-- Task item --
Could you return all of the entries below exactly, minus the pictures?

Stored dataset items:
──────

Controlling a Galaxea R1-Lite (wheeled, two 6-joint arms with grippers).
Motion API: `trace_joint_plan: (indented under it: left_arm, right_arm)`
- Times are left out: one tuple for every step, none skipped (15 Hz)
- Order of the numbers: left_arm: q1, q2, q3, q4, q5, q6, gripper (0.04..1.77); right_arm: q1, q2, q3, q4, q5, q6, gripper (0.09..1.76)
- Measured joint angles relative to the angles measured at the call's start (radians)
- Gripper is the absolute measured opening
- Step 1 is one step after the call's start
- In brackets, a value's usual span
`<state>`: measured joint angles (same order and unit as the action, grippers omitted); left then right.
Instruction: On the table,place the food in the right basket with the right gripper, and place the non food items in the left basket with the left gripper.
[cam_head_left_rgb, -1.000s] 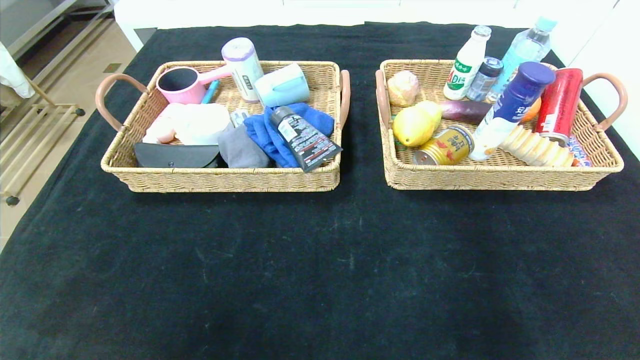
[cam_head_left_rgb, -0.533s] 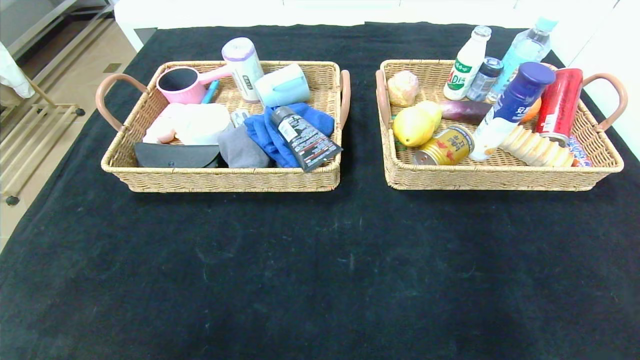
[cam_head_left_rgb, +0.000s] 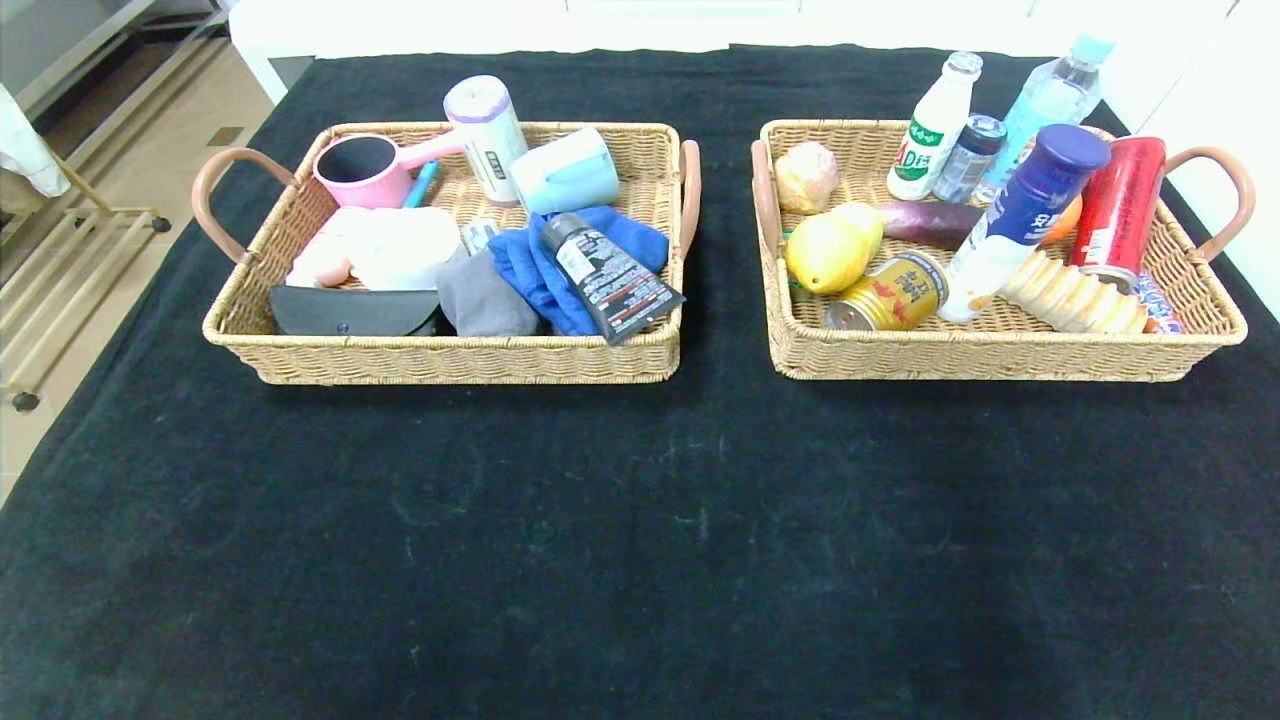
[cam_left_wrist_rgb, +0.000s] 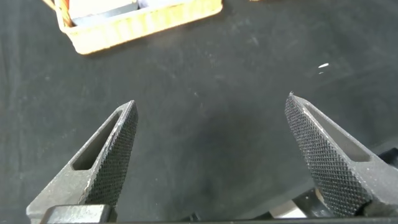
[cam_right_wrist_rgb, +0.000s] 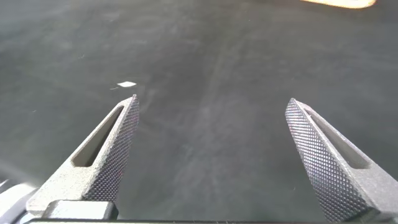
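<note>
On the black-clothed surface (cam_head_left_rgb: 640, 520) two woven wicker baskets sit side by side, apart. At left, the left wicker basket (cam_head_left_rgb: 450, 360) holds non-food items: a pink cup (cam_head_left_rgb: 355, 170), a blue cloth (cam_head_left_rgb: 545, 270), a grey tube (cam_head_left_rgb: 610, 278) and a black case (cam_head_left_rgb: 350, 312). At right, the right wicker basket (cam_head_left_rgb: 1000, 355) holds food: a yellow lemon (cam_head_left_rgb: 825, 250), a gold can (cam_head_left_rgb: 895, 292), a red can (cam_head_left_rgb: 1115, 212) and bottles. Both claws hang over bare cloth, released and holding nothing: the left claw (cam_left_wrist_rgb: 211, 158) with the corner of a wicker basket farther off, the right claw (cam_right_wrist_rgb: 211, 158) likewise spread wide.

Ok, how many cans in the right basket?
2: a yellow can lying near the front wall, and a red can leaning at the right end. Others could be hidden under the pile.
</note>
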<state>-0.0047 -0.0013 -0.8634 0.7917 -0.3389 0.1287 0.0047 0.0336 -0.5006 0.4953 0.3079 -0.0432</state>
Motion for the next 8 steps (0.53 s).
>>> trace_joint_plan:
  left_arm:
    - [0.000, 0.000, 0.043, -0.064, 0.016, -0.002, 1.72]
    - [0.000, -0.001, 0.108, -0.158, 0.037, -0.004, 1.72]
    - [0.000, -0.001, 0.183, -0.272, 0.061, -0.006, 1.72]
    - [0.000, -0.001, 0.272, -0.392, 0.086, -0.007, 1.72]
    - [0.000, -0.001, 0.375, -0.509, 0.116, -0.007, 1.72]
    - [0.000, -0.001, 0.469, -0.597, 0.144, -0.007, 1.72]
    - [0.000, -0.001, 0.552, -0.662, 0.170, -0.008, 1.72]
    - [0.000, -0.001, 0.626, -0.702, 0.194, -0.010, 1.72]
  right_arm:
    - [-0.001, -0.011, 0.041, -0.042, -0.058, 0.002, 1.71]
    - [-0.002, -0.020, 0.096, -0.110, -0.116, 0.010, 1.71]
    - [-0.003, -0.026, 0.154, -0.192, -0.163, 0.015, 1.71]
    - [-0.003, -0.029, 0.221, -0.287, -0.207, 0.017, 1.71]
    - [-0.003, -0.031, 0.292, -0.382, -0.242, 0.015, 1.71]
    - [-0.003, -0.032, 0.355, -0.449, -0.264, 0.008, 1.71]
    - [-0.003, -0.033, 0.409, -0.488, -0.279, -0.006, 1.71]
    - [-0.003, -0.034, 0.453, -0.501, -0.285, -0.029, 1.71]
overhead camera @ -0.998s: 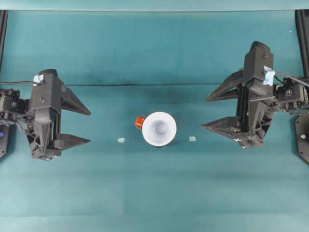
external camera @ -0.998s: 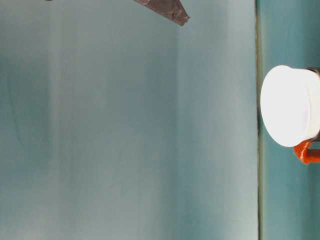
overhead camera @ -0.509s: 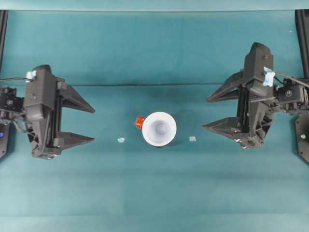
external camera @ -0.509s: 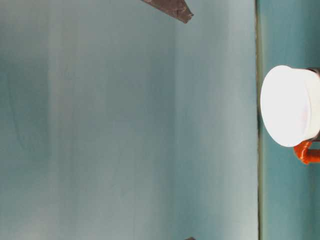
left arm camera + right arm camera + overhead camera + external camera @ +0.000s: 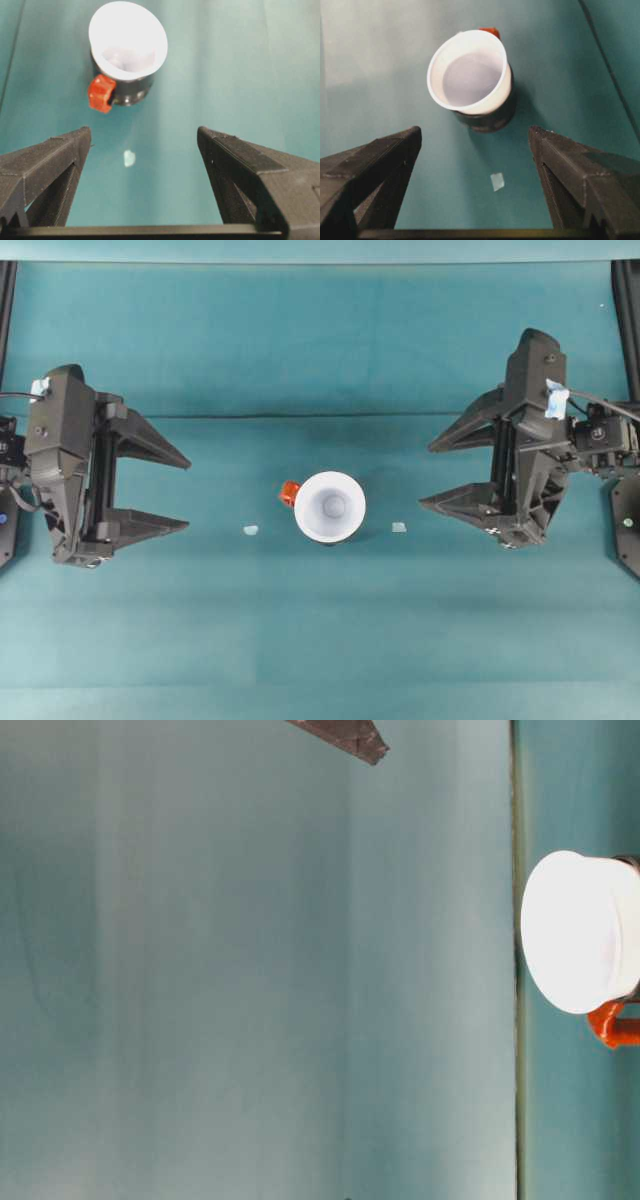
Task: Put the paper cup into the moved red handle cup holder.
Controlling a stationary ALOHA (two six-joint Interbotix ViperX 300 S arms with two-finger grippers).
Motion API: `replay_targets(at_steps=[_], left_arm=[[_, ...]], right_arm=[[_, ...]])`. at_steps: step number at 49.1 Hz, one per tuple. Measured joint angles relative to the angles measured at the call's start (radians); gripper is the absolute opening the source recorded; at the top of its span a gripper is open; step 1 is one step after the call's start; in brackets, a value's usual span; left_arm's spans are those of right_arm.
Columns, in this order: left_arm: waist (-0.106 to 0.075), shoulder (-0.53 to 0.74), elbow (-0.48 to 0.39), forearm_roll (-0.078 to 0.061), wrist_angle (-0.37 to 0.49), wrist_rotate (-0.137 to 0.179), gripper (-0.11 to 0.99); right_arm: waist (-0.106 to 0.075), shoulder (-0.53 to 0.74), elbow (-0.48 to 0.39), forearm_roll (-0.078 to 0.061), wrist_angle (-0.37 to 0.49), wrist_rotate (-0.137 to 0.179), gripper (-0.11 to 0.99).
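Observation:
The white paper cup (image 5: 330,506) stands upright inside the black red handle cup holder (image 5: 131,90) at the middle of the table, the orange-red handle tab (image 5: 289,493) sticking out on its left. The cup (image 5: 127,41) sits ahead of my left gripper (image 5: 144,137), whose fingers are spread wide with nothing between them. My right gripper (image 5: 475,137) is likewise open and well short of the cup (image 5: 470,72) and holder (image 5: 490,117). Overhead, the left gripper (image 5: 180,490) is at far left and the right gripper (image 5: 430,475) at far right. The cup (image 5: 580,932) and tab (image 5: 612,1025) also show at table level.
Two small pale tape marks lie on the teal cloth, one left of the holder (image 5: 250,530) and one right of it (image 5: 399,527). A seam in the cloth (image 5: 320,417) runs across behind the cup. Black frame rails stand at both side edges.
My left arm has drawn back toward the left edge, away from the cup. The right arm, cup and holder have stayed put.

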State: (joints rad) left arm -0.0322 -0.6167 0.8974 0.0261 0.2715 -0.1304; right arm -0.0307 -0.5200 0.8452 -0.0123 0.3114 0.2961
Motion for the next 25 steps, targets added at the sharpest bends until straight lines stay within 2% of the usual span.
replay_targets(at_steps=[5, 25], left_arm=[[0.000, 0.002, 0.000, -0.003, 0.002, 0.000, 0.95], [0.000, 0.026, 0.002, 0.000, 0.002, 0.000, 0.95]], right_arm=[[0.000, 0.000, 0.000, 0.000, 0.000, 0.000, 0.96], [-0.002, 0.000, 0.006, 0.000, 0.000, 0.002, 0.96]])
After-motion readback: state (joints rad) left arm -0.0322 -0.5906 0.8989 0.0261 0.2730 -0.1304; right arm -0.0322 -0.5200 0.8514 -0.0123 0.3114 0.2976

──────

-- Answer section --
Controlling a Galaxea R1-Lite (wheeled, two 6-joint arms with grippers).
Motion API: `trace_joint_plan: (indented under it: left_arm, right_arm)`
- Times are left out: one tuple for every step, none skipped (15 Hz)
- Order of the numbers: left_arm: q1, q2, q3, q4, q5, q6, gripper (0.04..1.77); right_arm: q1, q2, q3, q4, q5, q6, gripper (0.09..1.76)
- Measured joint angles relative to the angles measured at the call's start (radians)
- Gripper is the absolute measured opening
- Step 1 is one step after the call's start
- In brackets, a value's usual span
`<state>`: measured joint angles (same order and unit as the action, grippers omitted); left then right.
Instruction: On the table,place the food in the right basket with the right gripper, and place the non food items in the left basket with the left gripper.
[cam_head_left_rgb, -1.000s] 
[cam_head_left_rgb, -0.533s] 
[cam_head_left_rgb, +0.000s] 
[cam_left_wrist_rgb, +0.000s] 
[cam_right_wrist_rgb, +0.000s] 
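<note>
On the black-clothed surface (cam_head_left_rgb: 640, 520) two woven wicker baskets sit side by side, apart. At left, the left wicker basket (cam_head_left_rgb: 450, 360) holds non-food items: a pink cup (cam_head_left_rgb: 355, 170), a blue cloth (cam_head_left_rgb: 545, 270), a grey tube (cam_head_left_rgb: 610, 278) and a black case (cam_head_left_rgb: 350, 312). At right, the right wicker basket (cam_head_left_rgb: 1000, 355) holds food: a yellow lemon (cam_head_left_rgb: 825, 250), a gold can (cam_head_left_rgb: 895, 292), a red can (cam_head_left_rgb: 1115, 212) and bottles. Both claws hang over bare cloth, released and holding nothing: the left claw (cam_left_wrist_rgb: 211, 158) with the corner of a wicker basket farther off, the right claw (cam_right_wrist_rgb: 211, 158) likewise spread wide.

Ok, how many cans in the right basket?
2: a yellow can lying near the front wall, and a red can leaning at the right end. Others could be hidden under the pile.
</note>
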<state>-0.0047 -0.0013 -0.8634 0.7917 -0.3389 0.1287 0.0047 0.0336 -0.5006 0.4953 0.3079 -0.0432</state>
Motion for the next 8 steps (0.53 s).
>>> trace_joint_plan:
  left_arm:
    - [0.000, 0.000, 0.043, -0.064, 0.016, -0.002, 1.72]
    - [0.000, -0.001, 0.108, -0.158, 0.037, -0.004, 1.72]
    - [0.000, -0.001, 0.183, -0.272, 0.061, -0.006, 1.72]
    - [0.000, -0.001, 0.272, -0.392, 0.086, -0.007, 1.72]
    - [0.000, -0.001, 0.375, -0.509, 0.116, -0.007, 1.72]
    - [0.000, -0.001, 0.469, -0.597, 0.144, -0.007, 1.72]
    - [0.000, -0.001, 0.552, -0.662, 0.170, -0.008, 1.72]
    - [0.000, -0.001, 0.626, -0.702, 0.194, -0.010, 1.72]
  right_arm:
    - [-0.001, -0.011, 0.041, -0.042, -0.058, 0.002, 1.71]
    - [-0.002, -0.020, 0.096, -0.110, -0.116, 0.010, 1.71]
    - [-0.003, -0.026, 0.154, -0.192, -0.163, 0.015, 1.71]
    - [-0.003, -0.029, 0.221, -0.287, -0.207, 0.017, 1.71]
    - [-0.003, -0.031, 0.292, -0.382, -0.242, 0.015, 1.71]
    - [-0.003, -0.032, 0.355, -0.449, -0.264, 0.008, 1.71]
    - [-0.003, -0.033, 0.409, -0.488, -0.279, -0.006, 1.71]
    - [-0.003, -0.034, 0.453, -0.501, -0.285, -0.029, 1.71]
overhead camera @ -0.998s: 
external camera @ -0.998s: 
overhead camera @ -0.509s: 
external camera @ -0.509s: 
left arm camera + right arm camera + overhead camera + external camera @ +0.000s: 
Task: Put the paper cup into the moved red handle cup holder.
Controlling a stationary ALOHA (two six-joint Interbotix ViperX 300 S arms with two-finger grippers).
Motion API: `replay_targets(at_steps=[_], left_arm=[[_, ...]], right_arm=[[_, ...]])`. at_steps: step number at 49.1 Hz, one per tuple. Measured joint angles relative to the angles measured at the call's start (radians); gripper is the absolute opening the source recorded; at the top of its span a gripper is open; step 1 is one step after the call's start; in brackets, a value's usual span; left_arm's spans are those of right_arm.
Columns, in this order: left_arm: waist (-0.106 to 0.075), shoulder (-0.53 to 0.74), elbow (-0.48 to 0.39), forearm_roll (-0.078 to 0.061), wrist_angle (-0.37 to 0.49), wrist_rotate (-0.137 to 0.179), gripper (-0.11 to 0.99); right_arm: waist (-0.106 to 0.075), shoulder (-0.53 to 0.74), elbow (-0.48 to 0.39), forearm_roll (-0.078 to 0.061), wrist_angle (-0.37 to 0.49), wrist_rotate (-0.137 to 0.179), gripper (-0.11 to 0.99).
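Observation:
The white paper cup (image 5: 330,506) stands upright inside the black red handle cup holder (image 5: 131,90) at the middle of the table, the orange-red handle tab (image 5: 289,493) sticking out on its left. The cup (image 5: 127,41) sits ahead of my left gripper (image 5: 144,137), whose fingers are spread wide with nothing between them. My right gripper (image 5: 475,137) is likewise open and well short of the cup (image 5: 470,72) and holder (image 5: 490,117). Overhead, the left gripper (image 5: 180,490) is at far left and the right gripper (image 5: 430,475) at far right. The cup (image 5: 580,932) and tab (image 5: 612,1025) also show at table level.
Two small pale tape marks lie on the teal cloth, one left of the holder (image 5: 250,530) and one right of it (image 5: 399,527). A seam in the cloth (image 5: 320,417) runs across behind the cup. Black frame rails stand at both side edges.
My left arm has drawn back toward the left edge, away from the cup. The right arm, cup and holder have stayed put.
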
State: (joints rad) left arm -0.0322 -0.6167 0.8974 0.0261 0.2715 -0.1304; right arm -0.0307 -0.5200 0.8452 -0.0123 0.3114 0.2961
Motion for the next 25 steps, targets added at the sharpest bends until straight lines stay within 2% of the usual span.
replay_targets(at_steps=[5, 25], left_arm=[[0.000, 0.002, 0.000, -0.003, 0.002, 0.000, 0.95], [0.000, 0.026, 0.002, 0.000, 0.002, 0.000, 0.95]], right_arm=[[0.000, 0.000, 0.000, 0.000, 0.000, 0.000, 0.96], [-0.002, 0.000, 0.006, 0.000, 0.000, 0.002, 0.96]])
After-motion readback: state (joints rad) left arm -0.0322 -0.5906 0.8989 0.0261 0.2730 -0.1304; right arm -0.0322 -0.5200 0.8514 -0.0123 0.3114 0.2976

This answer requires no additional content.